Exercise> Gather, from the data below, each line in which the word "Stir" occurs.

(Recorded data)
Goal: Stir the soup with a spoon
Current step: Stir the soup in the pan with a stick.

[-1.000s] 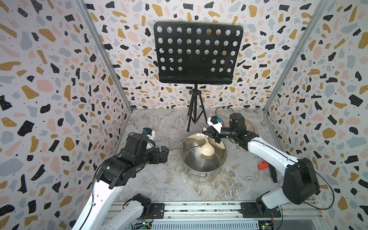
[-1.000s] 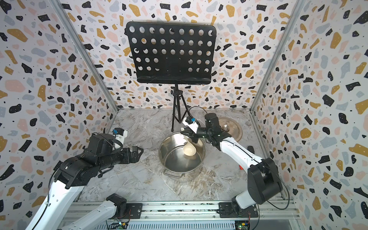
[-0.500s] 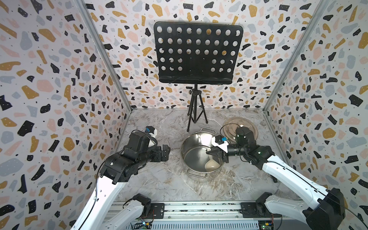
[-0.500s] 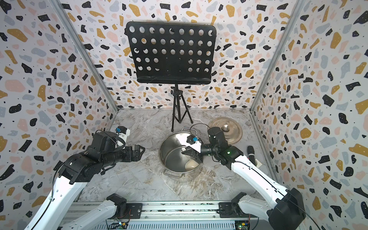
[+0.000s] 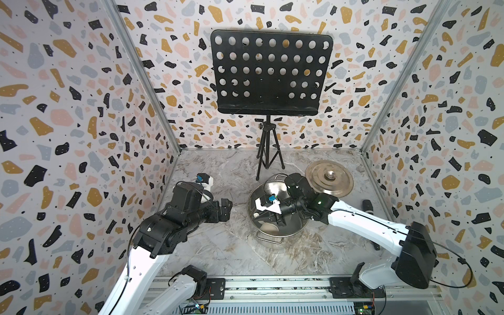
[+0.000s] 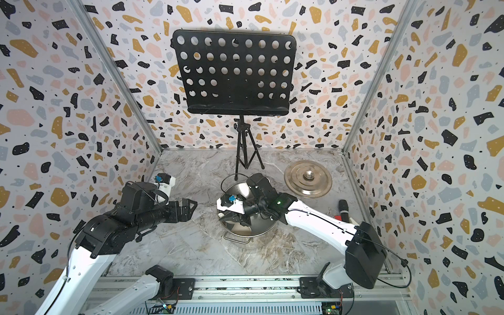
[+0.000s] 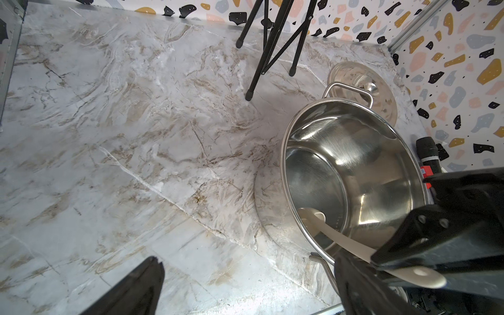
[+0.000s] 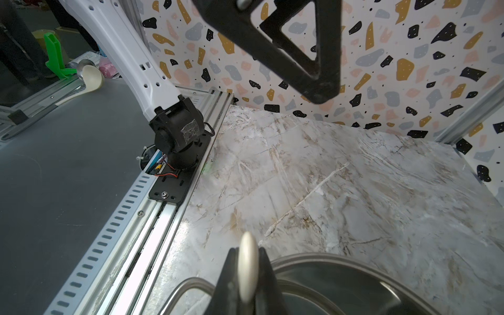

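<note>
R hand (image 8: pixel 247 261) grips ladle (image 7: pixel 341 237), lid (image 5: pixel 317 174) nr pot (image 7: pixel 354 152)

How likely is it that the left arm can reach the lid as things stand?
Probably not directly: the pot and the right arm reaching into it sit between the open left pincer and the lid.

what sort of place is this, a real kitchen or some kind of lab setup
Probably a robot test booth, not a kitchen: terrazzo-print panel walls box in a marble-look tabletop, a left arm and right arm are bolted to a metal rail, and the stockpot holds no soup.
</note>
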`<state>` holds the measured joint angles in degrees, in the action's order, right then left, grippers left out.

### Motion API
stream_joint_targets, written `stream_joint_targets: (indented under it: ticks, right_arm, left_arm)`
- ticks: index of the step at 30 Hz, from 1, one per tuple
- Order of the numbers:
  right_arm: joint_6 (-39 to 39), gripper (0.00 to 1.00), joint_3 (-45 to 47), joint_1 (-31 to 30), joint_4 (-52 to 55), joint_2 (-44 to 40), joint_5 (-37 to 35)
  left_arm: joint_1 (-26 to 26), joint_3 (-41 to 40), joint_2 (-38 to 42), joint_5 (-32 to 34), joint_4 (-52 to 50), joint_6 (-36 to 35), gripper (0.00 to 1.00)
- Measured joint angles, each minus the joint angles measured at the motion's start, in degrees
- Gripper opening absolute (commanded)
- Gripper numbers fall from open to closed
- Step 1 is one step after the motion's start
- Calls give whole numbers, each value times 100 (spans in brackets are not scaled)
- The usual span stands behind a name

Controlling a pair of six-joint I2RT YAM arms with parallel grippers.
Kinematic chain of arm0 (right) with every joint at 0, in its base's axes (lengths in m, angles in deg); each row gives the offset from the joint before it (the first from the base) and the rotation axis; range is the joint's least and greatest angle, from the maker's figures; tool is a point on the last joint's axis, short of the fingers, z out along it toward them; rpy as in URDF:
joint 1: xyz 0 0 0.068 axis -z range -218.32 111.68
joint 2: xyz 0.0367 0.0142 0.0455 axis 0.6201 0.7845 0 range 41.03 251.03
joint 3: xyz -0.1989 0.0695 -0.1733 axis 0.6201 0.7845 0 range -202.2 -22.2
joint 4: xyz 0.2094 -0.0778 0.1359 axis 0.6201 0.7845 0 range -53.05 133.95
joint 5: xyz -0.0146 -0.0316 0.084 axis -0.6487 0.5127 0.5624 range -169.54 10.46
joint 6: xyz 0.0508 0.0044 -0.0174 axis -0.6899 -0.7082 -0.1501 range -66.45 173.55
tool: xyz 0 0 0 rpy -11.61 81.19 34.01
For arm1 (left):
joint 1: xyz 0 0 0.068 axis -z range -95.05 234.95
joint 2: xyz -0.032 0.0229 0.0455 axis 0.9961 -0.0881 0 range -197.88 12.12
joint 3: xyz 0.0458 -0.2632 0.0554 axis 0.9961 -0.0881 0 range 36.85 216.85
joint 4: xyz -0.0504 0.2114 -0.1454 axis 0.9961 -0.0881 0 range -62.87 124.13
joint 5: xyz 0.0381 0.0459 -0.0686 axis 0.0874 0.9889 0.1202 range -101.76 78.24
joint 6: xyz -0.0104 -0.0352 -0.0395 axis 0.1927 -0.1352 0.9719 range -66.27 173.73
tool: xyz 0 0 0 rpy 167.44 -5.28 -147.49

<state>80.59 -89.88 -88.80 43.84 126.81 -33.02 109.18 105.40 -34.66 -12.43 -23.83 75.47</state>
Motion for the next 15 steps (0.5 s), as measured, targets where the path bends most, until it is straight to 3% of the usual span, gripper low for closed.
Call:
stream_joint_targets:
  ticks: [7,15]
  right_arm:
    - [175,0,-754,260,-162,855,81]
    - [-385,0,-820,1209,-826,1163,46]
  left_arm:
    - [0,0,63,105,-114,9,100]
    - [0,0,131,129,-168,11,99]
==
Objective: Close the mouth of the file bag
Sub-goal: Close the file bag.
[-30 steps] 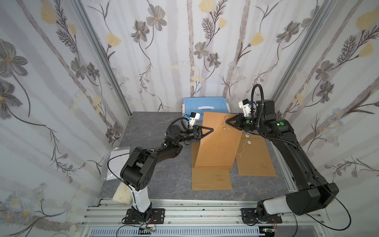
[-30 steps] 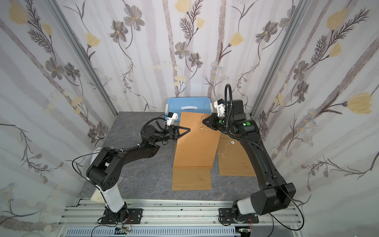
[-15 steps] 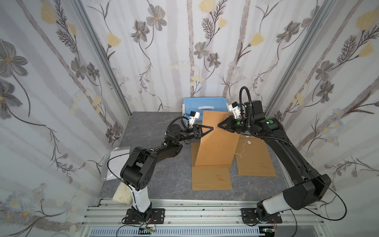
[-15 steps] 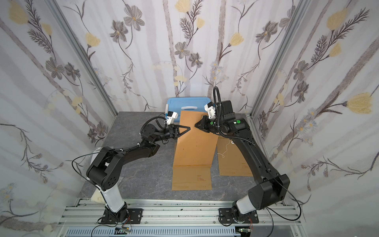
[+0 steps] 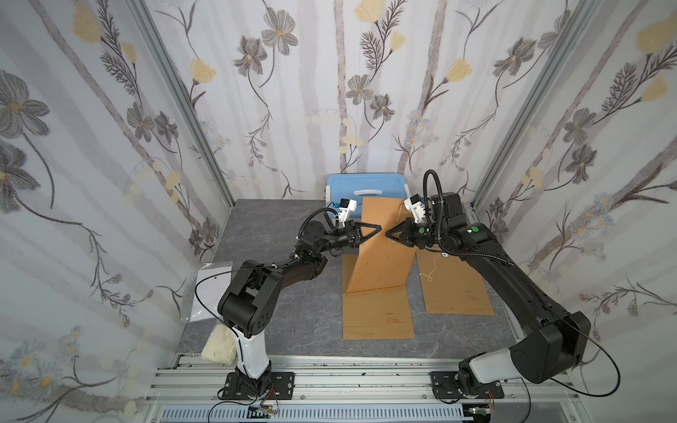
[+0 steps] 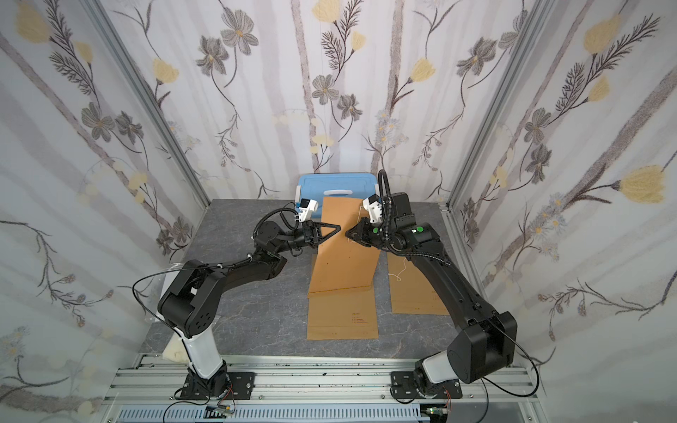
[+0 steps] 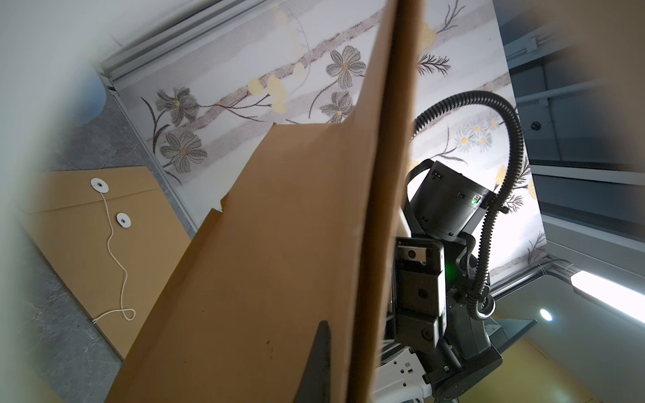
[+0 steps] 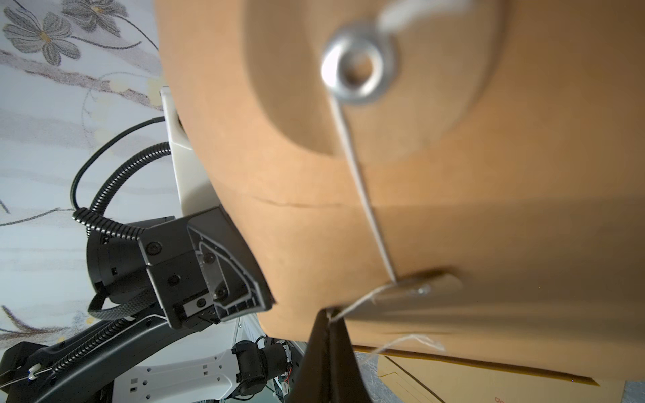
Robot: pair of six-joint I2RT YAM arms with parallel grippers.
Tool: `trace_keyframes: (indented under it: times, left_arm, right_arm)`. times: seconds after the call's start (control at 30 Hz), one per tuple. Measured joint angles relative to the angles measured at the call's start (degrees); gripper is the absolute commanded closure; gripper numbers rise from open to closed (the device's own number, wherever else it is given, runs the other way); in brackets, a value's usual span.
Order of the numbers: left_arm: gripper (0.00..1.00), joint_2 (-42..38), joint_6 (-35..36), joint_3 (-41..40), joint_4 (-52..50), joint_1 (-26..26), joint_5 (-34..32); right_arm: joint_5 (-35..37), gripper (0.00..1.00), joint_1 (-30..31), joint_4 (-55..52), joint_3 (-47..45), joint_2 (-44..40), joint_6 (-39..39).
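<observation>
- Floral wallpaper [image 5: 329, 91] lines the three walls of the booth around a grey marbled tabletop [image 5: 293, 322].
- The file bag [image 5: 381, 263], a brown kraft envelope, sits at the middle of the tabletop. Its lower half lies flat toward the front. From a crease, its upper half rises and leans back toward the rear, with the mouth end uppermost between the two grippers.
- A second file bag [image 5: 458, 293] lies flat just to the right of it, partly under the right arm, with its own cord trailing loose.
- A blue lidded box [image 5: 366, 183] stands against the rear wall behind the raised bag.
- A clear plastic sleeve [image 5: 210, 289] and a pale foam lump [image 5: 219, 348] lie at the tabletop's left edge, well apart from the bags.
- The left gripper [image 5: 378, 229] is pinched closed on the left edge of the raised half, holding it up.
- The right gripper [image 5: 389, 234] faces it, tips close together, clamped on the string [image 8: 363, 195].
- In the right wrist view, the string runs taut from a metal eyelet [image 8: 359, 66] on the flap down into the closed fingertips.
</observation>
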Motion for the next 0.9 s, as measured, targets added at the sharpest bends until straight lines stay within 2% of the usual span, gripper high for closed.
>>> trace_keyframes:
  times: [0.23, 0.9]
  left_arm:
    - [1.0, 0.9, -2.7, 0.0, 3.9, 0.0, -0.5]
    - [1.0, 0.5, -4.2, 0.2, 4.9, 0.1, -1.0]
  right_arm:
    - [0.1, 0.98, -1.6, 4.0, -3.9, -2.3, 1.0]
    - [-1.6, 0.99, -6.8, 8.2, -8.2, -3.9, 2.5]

Reply>
Goal: Stir the soup with a spoon
Current step: Stir the soup in the pan with a stick.

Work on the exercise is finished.